Indeed, these kinds of communications may be more viable right now than making hard-and-fast declarations about the highly uncertain future. “The biggest challenge that all organizations have faced is the fluid nature of the crisis and the dissemination of reliable and actionable information at the federal and state levels,” Winter said. “It is extremely difficult to build a communications strategy when information is changing minute by minute and day by day.”

Blanket communications could be a mistake too for landlords, given the uneven effects of the crisis on different retailers in their portfolios, said Jason Baker, co-founder of Houston brokerage firm Baker Katz and executive director of the X Team Retail Advisors network. Some retailers are operating as normal, he notes, while others are completely closed, and still others are maintaining modified hours or truncated services — such as restaurants that have moved to takeout-only policies. “It’s important to understand the specific retailer, the nature of their business, operating history [and] creditworthiness, and to deliver a unique message with that tenant’s specific situation in mind,” Baker said. He, too, emphasizes the importance of maintaining a collaborative mindset. “At this point, tenants aren’t quite sure, in many cases, what questions to even ask,” Baker said. “Remain a partner through this process and work with them while they figure out a way forward.”

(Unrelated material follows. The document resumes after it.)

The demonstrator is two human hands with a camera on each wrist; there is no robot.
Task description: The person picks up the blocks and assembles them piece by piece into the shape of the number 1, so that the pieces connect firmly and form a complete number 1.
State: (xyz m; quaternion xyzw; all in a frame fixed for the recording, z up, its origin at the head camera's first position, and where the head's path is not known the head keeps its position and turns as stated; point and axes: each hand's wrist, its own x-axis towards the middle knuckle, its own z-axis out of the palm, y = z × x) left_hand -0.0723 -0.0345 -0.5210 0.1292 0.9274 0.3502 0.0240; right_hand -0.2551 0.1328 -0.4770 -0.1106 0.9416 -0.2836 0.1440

Having rapidly put up communications tools, NewMark Merrill is perfecting its approach, says Sigal. “We are now all linked remotely, and we have had some great calls over videoconferencing,” he said. “We are focused on getting our communication so good that, when we come back, we are even closer than when we left.”

According to Winter, though, smaller retailers and landlords face a tougher challenge on the communication front: Many have always used physical spaces as their primary medium. “It is hard to believe, but some do not have a website, and many others do not have active social-media channels,” Winter said. “The retailers and centers that are getting it right are thinking differently, leveraging technologies and tools, stepping up instead of stepping back and investing deeply in their virtual connection with audiences.”